Re: exposing wait events for non-backends (was: Trackingwait event for latches) - Mailing list pgsql-hackers

From Robert Haas
Subject Re: exposing wait events for non-backends (was: Trackingwait event for latches)
Date
Msg-id CA+TgmoZckpb7DwgLnZtbDL1wAhhvzber7e-R9fhXT173pWiE4A@mail.gmail.com
Whole thread Raw
In response to Re: [HACKERS] exposing wait events for non-backends (was: Trackingwait event for latches)  (Michael Paquier <michael.paquier@gmail.com>)
List pgsql-hackers
On Thu, Mar 23, 2017 at 7:29 AM, Michael Paquier
<michael.paquier@gmail.com> wrote:
> On Thu, Mar 23, 2017 at 8:19 PM, Kuntal Ghosh
> <kuntalghosh.2007@gmail.com> wrote:
>> Hence, to be consistent with others, bgworker processes can be
>> initialized from BackgroundWorkerInitializeConnectionBy[Oid].
>
> Yeah, I am fine with that. Thanks for the updated versions.

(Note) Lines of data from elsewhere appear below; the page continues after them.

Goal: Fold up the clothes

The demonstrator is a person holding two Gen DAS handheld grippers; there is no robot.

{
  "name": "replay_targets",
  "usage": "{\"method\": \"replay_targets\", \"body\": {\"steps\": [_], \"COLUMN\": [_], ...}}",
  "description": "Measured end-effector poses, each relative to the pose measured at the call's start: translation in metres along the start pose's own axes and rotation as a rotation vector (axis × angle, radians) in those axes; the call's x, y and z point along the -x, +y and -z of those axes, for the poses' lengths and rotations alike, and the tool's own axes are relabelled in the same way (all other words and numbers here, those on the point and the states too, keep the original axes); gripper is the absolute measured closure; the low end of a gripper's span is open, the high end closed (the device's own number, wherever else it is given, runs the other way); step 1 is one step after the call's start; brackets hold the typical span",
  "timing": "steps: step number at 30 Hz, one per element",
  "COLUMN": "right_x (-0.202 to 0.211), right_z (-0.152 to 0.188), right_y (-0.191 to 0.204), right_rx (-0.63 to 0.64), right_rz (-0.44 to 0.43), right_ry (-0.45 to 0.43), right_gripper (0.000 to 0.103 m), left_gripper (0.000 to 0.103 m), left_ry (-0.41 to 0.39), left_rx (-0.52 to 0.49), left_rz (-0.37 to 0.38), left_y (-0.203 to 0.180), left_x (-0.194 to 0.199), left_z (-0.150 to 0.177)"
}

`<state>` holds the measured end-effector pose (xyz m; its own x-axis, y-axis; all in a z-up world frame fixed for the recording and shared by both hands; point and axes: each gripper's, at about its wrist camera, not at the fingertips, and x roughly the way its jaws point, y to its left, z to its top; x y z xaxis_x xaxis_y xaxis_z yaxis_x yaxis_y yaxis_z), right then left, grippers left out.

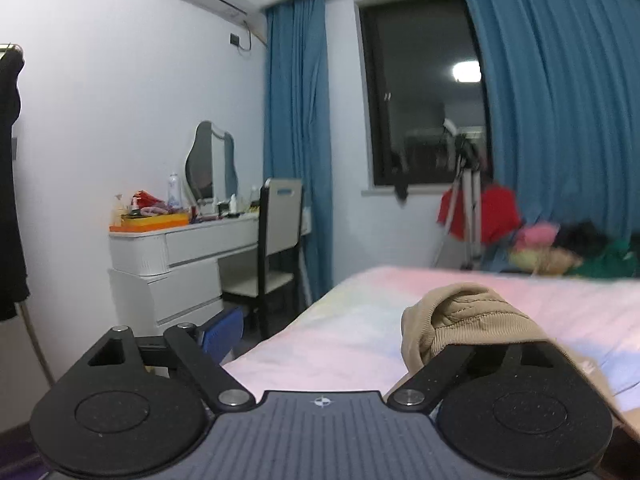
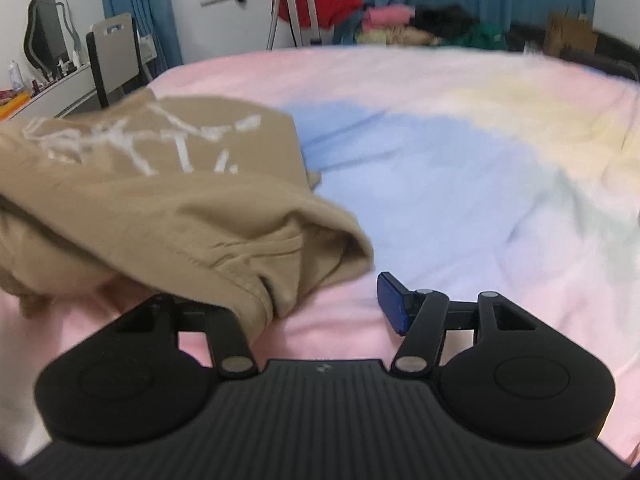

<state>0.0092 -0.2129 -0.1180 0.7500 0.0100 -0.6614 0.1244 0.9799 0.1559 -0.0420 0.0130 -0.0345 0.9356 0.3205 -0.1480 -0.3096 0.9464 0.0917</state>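
A tan sweatshirt [image 2: 160, 184] with white print lies bunched on the left of the pastel bed sheet [image 2: 440, 160]. My right gripper [image 2: 324, 308] is open just above the sheet. Its blue right pad [image 2: 392, 304] is bare, and the garment's hem drapes over its left finger and hides the tip. In the left wrist view a ribbed tan edge of the sweatshirt [image 1: 472, 320] rests on the right finger of my left gripper [image 1: 320, 336], which stands wide open at the bed's near edge. Only the blue left pad [image 1: 224, 332] shows, and nothing is pinched.
A white dresser [image 1: 180, 240] with a mirror and a chair [image 1: 280, 240] stand left of the bed. A tripod [image 1: 468, 208] and a heap of coloured clothes [image 1: 560, 248] sit beyond the far edge, before blue curtains. A cardboard box [image 2: 568, 36] is at the far right.
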Motion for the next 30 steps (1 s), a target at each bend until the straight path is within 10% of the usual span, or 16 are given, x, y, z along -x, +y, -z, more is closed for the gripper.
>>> {"method": "replay_targets", "body": {"steps": [7,11,19,30], "right_x": [0.068,0.125,0.261,0.464], "right_z": [-0.048,-0.117,-0.239,-0.290], "right_y": [-0.051,-0.044,-0.022,-0.007], "right_rx": [-0.379,-0.339,-0.249,-0.025], "right_rz": [0.030,-0.007,-0.147,-0.202], "right_ry": [-0.319,-0.502,-0.759,-0.956], "right_gripper": [0.033,0.033,0.033,0.031], "left_gripper": [0.007,0.006,0.004,0.000], "left_ry": [-0.136,-0.294,-0.342,-0.457], "left_rx": [-0.079,-0.096,0.052,0.070], "left_rz": [0.057,0.072,0.179,0.176], "left_y": [-0.012,-0.017,0.019,0.084], "left_x": [0.034,0.055,0.080,0.175], "left_z": [-0.030,-0.082,-0.258,-0.407]}}
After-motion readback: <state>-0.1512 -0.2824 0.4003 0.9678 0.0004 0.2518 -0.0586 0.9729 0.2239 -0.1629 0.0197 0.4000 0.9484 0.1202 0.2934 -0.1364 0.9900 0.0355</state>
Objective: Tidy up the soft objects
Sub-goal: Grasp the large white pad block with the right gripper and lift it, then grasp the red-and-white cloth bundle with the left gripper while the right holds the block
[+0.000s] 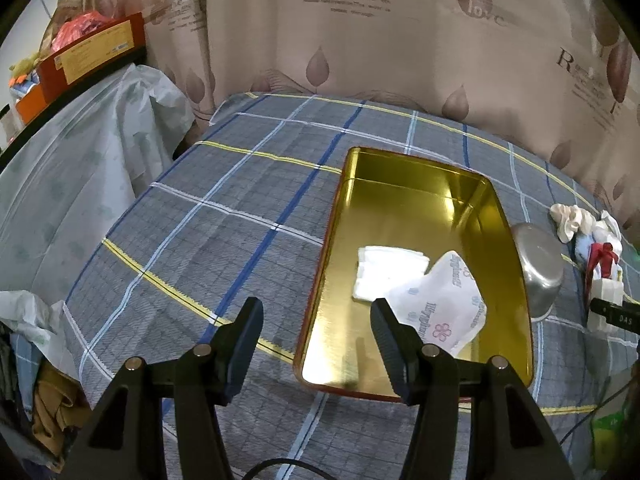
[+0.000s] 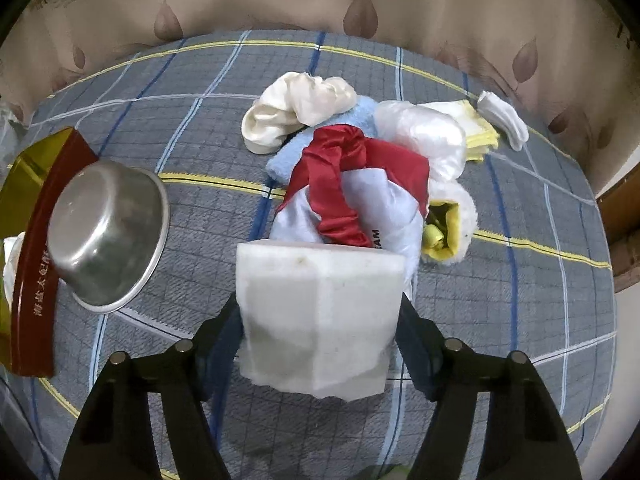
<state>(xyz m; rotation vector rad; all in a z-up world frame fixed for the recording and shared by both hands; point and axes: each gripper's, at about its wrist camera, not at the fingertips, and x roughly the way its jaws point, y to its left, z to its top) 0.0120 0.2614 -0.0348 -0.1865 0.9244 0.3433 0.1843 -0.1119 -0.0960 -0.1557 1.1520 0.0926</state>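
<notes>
My right gripper (image 2: 320, 320) is shut on a white foam sponge block (image 2: 316, 316) and holds it above the plaid bed cover, in front of a pile of soft things: a red and white cloth (image 2: 356, 196), a blue towel (image 2: 292, 152), a cream scrunchie (image 2: 296, 108), a white plastic bag (image 2: 424, 132), a yellow cloth (image 2: 480, 136) and a white sock (image 2: 504, 116). My left gripper (image 1: 316, 344) is open and empty, at the near left corner of a gold tin tray (image 1: 408, 208) that holds a folded white cloth (image 1: 380, 272) and a printed tissue pack (image 1: 444, 304).
An upturned steel bowl (image 2: 108, 236) leans on the tray's red outer wall (image 2: 36, 280); it also shows in the left wrist view (image 1: 540, 268). A leaf-print curtain (image 1: 360, 40) hangs behind the bed. A covered shelf with an orange box (image 1: 88, 56) stands at the left.
</notes>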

I think this is still not good.  The places where pgstat_bestart() has
been added are not even correct.  For example, the call added to
BackgroundWriterMain() occurs after the section that does
error-recovery, so it would get repeated every time the background
writer recovers from an error.  There are similar problems elsewhere.
Furthermore, although in theory there's an idea here that we're making
it no longer the responsibility of InitPostgres() to call
pgstat_bestart(), the patch as proposed only removes one of the two
calls, so we really don't even have a consistent practice.  I think
it's better to go with the idea of having InitPostgres() be
responsible for calling this for regular backends, and
AuxiliaryProcessMain() for auxiliary backends.  That involves
substantially fewer calls to pgstat_bestart() and they are spread
across only two functions, which IMHO makes fewer bugs of omission a
lot less likely.

Updated patch with that change attached.  In addition to that
modification, I made some other alterations:

- I changed the elog() for the can't-happen case in pgstat_bestart()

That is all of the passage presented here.